Cumhuriyet Halk Partisi Genel Başkanı Özel, görüşmenin ardından yaptığı açıklamada, “Değerli arkadaşlar, hepiniz tekrar hoş geldiniz. Kuruluş haftamıza yönelik basın toplantısında da bahsetmiştim. Sayın Başkan dün telefonla aramışlardı. Bir durum değerlendirmesi, geçmiş olsun mesajıyla desteklerini ifade etmişlerdi. Ankara’ya geldiğimde de ziyaret etmek istediklerini söylemişlerdi. Bugün Ankara’da kuruluş haftamızın başlangıcında ziyaretimize geldiler. Ben nazik ziyaretleri için hem İYİ Parti’nin Genel Başkanı olarak, hem de geçmişte Meclis’te aynı mevkilerde görev yaparken büyük bir dayanışma, dostluk, abi ve kardeş ilişkisi içinde bulunduğumuz Sayın Müsavat Dervişoğlu’na bir kez daha nezaketi için teşekkür ediyorum” dedi.

“KARAR, ASLİYE HUKUK MAHKEMELERİNİ YSK’NIN TEMYİZ MAHKEMESİ HALİNE GETİRİYOR”

Açıklamasının ardından basın mensuplarının 2017 referandumunun da mühürsüz oylar nedeniyle geçersiz sayılabileceği tartışmalarını sorması üzerine Özel, şunları söyledi:

“Bu değerlendirme biraz muhakeme yeteneği olan, biraz hukuk bilen, hukuk sisteminin ve seçim hukukunun ne olduğunu bilen herkesin sağlıkla ulaşabileceği bir sonuca ulaşan bir değerlendirme. Bize çok sayıda partilimizden mail, öneri geliyor. Diyorlar ki ‘Türkiye’de dünya kadar asliye hukuk mahkemesi var. Bunların her birine her birimiz başvuralım. Birinden birisi referandumdaki şaibeden dolayı referandumu iptal edebilir. Biz AK Parti’nin kazanmış olduğu tüm seçimlere, tüm asliye hukuk mahkemelerine birer dilekçe verelim ve bu seçimle ilgili tartışma yaratabilecek beyanlarda bulunalım. Madem bu iş yıllar sonra beyanla oluyor, Türkiye’deki rejim değişikliği bile geri dönebilir.’ Sayın Tayyar da bu doğrultuda bir değerlendirme yapmış. Biz bir asliye hukuk mahkemesinin Cumhuriyet Halk Partisi’nin geride bıraktığı ilçe seçim ve Yüksek Seçim Kurulundan da itirazlar da karara bağlanarak, kesinleşen bu kararından sonra bu seçimin iptal edilmesini son derece sağlıksız, seçim hukukunu yok sayan,Türkiye’deki seçim hukukunu askıya alan, Türkiye’deki bütün asliye hukuk mahkemelerini Yüksek Seçim Kurulu’nun temyiz mahkemesi haline getiren bir karar olarak görüyoruz.”

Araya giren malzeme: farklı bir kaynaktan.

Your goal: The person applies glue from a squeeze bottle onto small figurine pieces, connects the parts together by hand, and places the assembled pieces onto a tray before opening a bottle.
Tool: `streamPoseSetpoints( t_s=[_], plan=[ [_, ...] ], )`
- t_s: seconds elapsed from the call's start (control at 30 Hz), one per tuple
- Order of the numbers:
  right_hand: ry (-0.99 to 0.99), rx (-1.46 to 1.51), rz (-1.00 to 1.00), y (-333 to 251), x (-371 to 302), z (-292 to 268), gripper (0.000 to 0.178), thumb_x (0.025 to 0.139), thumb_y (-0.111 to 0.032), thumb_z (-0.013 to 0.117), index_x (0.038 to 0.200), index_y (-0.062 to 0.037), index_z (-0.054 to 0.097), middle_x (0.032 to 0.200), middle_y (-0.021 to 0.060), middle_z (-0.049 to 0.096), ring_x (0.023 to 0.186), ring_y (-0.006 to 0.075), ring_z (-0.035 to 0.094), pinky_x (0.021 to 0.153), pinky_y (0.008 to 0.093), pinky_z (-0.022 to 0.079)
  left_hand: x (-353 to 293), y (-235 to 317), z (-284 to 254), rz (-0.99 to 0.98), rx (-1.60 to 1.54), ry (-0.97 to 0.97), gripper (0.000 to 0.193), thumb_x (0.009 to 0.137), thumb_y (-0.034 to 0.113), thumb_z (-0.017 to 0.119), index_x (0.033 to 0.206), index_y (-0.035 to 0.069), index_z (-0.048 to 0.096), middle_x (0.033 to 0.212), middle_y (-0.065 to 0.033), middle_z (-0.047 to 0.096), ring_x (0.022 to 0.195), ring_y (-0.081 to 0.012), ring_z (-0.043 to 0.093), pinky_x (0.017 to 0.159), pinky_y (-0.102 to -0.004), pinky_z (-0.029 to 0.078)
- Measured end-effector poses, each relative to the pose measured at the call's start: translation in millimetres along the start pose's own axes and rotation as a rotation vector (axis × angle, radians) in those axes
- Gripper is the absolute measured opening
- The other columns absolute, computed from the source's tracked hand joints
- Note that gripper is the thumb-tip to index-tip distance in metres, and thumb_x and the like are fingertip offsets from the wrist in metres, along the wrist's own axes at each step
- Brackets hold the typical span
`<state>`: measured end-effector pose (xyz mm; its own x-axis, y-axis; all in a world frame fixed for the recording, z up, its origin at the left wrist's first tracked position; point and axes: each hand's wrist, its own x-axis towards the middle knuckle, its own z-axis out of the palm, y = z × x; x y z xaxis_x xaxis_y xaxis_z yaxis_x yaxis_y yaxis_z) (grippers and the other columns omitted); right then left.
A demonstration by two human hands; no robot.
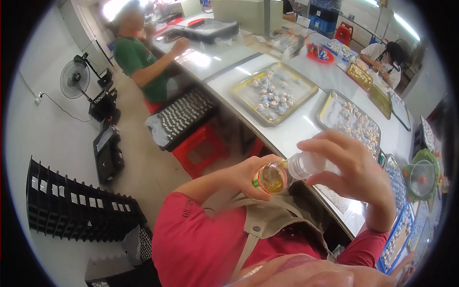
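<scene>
In front of my chest, my left hand (pixel 249 174) wraps round a small open jar (pixel 271 179) with a red, white and green label. Yellowish liquid shows inside it. My right hand (pixel 351 165) grips a clear plastic bottle (pixel 308 165), tilted toward the left with its ridged neck at the jar's rim. Whether liquid is running between the two, I cannot tell. Beyond my hands, a yellow-edged tray (pixel 241 91) of small blue-grey and cream pieces lies on the white table (pixel 222 79). A second such tray (pixel 321 111) sits just past my right hand.
A red stool (pixel 198 148) bears a black tray (pixel 210 115) of small pieces in rows. At far left sits a person in a green shirt (pixel 138 60); another person (pixel 382 57) works at far right. A red bowl (pixel 313 60), a green fan (pixel 423 177) and a black standing fan (pixel 75 79) are around.
</scene>
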<state>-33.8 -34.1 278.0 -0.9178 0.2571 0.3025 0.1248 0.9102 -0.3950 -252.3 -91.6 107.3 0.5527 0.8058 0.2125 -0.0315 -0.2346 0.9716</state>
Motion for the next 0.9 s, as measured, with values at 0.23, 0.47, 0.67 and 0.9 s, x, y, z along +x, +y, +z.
streamPoseSetpoints(
  t_s=[0.23,0.47,0.67,0.9],
  plan=[
    [0.632,0.315,-0.105,9,-34,11,0.067,0.059,-0.041,0.078,0.105,-0.0001,0.053,0.092,0.0132,0.059,0.070,0.0160,0.058,0.059,0.0241,0.046,-11,10,-8,0.108,0.085,0.088,0.077,0.059,0.019,0.081,0.122,0.003,0.040,0.106,-0.0075,0.056,0.094,-0.0147,0.056,0.082,-0.0272,0.044],
    [0.614,0.478,-0.370,38,-96,11,0.091,0.048,-0.060,0.078,0.115,-0.0092,0.044,0.088,0.0052,0.053,0.065,0.0129,0.046,0.055,0.0242,0.034,-8,30,-19,0.305,0.342,0.220,0.080,0.057,0.024,0.083,0.121,0.002,0.040,0.106,-0.0101,0.057,0.094,-0.0145,0.057,0.082,-0.0267,0.045],
    [0.578,0.741,-0.359,44,-111,19,0.085,0.045,-0.054,0.083,0.108,-0.0123,0.044,0.085,0.0021,0.053,0.068,0.0118,0.042,0.061,0.0279,0.027,-4,23,-24,0.256,0.175,0.404,0.083,0.057,0.024,0.084,0.121,0.001,0.038,0.106,-0.0074,0.057,0.096,-0.0116,0.055,0.083,-0.0260,0.044],
    [0.801,0.785,-0.338,31,-111,30,0.024,0.083,-0.036,0.055,0.085,-0.0122,0.052,0.067,0.0060,0.060,0.055,0.0150,0.051,0.051,0.0274,0.032,7,29,-34,0.363,0.437,0.442,0.084,0.054,0.023,0.085,0.120,-0.001,0.039,0.106,-0.0094,0.057,0.093,-0.0154,0.058,0.082,-0.0273,0.046]
  ],
)
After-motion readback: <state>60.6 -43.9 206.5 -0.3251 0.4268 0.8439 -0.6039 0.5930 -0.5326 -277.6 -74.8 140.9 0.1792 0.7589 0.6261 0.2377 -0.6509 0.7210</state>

“19 MART’TA YAPTIKLARI GİBİ BİRKAÇ GÜN KALA HAREKET ETTİLER”

“Hatta bugün bir gelişme yaşanıyor onu söyleyelim. İstanbul’daki kararı alan mahkeme, İstanbul’daki ilçe seçim kurullarına Cumhuriyet Halk Partisi’nin yürümekte olan takvimini durdurduğunu bildiriyor. Bunun üzerine de bu hafta sonu bütün mahalle seçimleri bitiyordu. Gelecek hafta sonu da 14 ilçe seçimi bitip, iki hafta içinde ilçe seçimlerimiz, işte bir ayı bulmadan da il seçimi, ille ilgili takvimimizin tamamlanması söz konusuydu. Zaten bu yüzden aynen 19 Mart’ta harekete geçtikleri gibi birkaç gün kala harekete geçtiler. Ve aldıkları kararı ilçe seçim kurullarına bildiriyorlar. İlçe seçim kurulları da diyor ki normal olarak ve beklendiği şekilde; ‘Kongre takvimi durduysa bu takvimi işletmemiz ancak Yüksek Seçim Kurulu’nun yeni bir kararına bağlı.’ Biz de tüm bu ilçeler açısından itiraz dilekçelerimizi Yüksek Seçim Kurulu’na vermek üzere hazırlık yapıyoruz. Ayrıca hakkımızda asliye hukuk mahkemesinin verdiği kararın mahkemeye yaptığımız itiraza cevaptan sonra istinaf mahkemesine başvuru aşamasında Yüksek Seçim Kurulu’na da tam kanunsuzluk hali ile ilgili başvurumuz da hazırlanmış durumda. Yüksek Seçim Kurulu daha önce çeşitli parti temsilcilerinin orada ve Yüksek Seçim Kurulu’ndaki üyelerin bir vaka bazlı değil ama geniş zaman kipinde yaptığı değerlendirmeler hepimiz tarafından malum. Seçim hukuku, itiraz hukukudur. İtirazların karara bağlanmasıyla son bulur. Bunun Anayasa Mahkemesi bile YSK kararlarına karşı itiraz yapılabilen bir mahkeme değildir. Şimdi Yüksek Seçim Kurulu önüne bu yerleşik kararlarını, anayasadaki YSK’nın kuruluş kanunu ve Türkiye’deki seçim kanunlarındaki tüm bu kararları yok sayıp, yeni bir kaos düzeninin tarif etmeye çalışıldığı, yani iktidarın bileğini bükemediği, son yerel seçimlerde yenildiği, her yaptırdığı ankette birinci parti olan Türkiye’nin birinci partisi Cumhuriyet Halk Partisi’ne karşı kurduğu bu kumpas girişimi ile Türkiye’nin seçim hukuku allak bullak olacak mı? Bütün kararlar tartışmalı hale gelecek mi, gelmeyecek mi? Onu Yüksek Seçim Kurulu’nun değerli üyelerinin vereceği kararla birlikte göreceğiz. Biz bu konuyu gayet iyi bilen tüm hukukçuların, tüm siyasetçilerin bu değerlendirmeye ayrı ayrı üzerinde mutabık oldukları konu; YSK’nın Türkiye’nin seçim hukukunu koruyup kollacağını, böyle kaotik bir dönemde kendini yok sayacak, kendini yok hükmünde bırakacak bir karar vermeyeceğine inanıyoruz. Değerlendirmelerimiz bu yöndedir.”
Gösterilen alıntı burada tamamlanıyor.